> [TRY IT] Please transcribe the data that follows exactly as given, leaving out every picture.

________________________

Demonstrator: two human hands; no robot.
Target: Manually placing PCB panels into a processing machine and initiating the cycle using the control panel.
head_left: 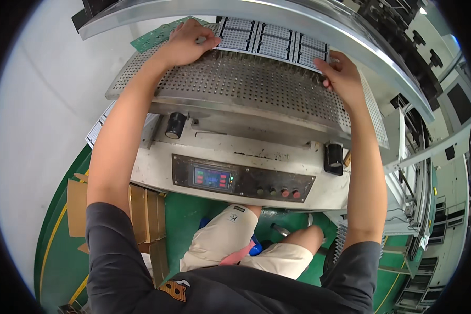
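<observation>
A white circuit board panel with black grid lines, made of three joined sections, sits at the far side of a perforated metal plate. The thumb and forefinger of my left hand pinch its left end. At the right end, my right hand grips the near corner, thumb on top and the other fingers curled by the edge. Thin pins stand under the panel's near edge. A green circuit board lies behind my left hand, partly hidden by it.
A metal frame bar arches over the far side of the plate. Below the plate, the machine's front carries a control panel with a screen and buttons, and two black knobs. Cardboard boxes stand on the green floor at left.
</observation>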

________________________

> [TASK ANSWER]
Demonstrator: two human hands; no robot.
Target: Manually placing PCB panels into a processing machine and initiating the cycle using the control panel.
head_left: 
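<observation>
A white circuit board panel with black grid lines, made of three joined sections, sits at the far side of a perforated metal plate. The thumb and forefinger of my left hand pinch its left end. At the right end, my right hand grips the near corner, thumb on top and the other fingers curled by the edge. Thin pins stand under the panel's near edge. A green circuit board lies behind my left hand, partly hidden by it.
A metal frame bar arches over the far side of the plate. Below the plate, the machine's front carries a control panel with a screen and buttons, and two black knobs. Cardboard boxes stand on the green floor at left.
</observation>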

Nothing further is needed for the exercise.